Exhibit 2: Usage of reference
data across the trade process
Source: Capco
The financial services industry
faces a fundamental yet complex problem in reference
data management. Even while trade processing automation
reaches new levels, inaccurate and inconsistent
reference data remains the single largest stumbling
block to internal STP. Equally significant for
a profitability challenged industry, are the burgeoning
costs of manually maintaining and updating data,
error rectification and maintenance of duplicate
and often redundant systems. Add to it, the risk
of underestimated or unknown exposure to clients
and counterparties.
From our experience with firms
across the industry, several reasons have contributed
to creating the reference data problem. The most
significant of them is data siloization - the
Tower Group Sept 2002 survey showed that firms
have 37 systems on an average containing the same
securities and counter party reference data with
8% of the firms having more than 150 systems.
These are most often disparate systems, geographically
distributed with no common formats or standards.
Duplication of data across these disparate silos
coupled with manual and inconsistent updates result
in multiple representations for the same data
elements making data quality a huge issue.

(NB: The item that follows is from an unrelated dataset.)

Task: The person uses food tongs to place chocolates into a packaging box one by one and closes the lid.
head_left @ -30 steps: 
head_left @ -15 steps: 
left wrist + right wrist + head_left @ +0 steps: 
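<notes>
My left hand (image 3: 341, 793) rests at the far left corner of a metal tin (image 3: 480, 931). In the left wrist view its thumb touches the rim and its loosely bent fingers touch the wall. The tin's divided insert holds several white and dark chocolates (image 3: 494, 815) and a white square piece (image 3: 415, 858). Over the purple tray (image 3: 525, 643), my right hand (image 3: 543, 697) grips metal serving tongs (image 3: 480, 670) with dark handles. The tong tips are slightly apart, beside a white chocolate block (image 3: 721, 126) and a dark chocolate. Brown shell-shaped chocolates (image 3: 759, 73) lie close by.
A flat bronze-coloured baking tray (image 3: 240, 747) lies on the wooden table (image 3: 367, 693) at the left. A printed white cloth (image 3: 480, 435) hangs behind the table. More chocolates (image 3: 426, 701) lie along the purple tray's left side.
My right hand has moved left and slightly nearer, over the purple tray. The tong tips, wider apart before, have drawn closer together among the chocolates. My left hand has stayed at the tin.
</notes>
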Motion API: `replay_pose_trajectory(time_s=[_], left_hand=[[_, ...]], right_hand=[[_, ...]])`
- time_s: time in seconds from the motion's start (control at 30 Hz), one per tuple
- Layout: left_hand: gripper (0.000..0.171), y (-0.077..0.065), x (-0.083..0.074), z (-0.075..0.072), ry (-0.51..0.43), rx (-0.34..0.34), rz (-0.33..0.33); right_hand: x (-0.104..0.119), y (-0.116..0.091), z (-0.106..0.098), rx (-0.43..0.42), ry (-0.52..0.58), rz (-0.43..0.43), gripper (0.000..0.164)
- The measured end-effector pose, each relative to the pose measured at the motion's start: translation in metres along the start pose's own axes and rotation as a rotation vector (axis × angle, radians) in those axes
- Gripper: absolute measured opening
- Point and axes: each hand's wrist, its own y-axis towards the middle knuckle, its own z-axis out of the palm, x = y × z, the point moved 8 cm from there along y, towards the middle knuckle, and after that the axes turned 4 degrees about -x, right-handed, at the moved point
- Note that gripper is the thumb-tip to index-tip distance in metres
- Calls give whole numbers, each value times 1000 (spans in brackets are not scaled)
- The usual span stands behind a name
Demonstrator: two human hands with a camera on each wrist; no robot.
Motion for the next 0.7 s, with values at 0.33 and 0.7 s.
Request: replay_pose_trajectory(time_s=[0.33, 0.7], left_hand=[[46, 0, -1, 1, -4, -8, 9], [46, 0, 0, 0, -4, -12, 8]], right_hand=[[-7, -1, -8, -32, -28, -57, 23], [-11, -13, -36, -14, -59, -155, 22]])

Adding to the problem are multiple
external sources of market data again with little
standardization between them - on an average data
is purchased from more than 7 different vendors.
Surprisingly this is an area where there is little
automation - manual updates are still the norm.
Eventually the dubious data quality leaves every
downstream user application with no choice but
to have its own data correction and maintenance
operation leading to high manual operating costs.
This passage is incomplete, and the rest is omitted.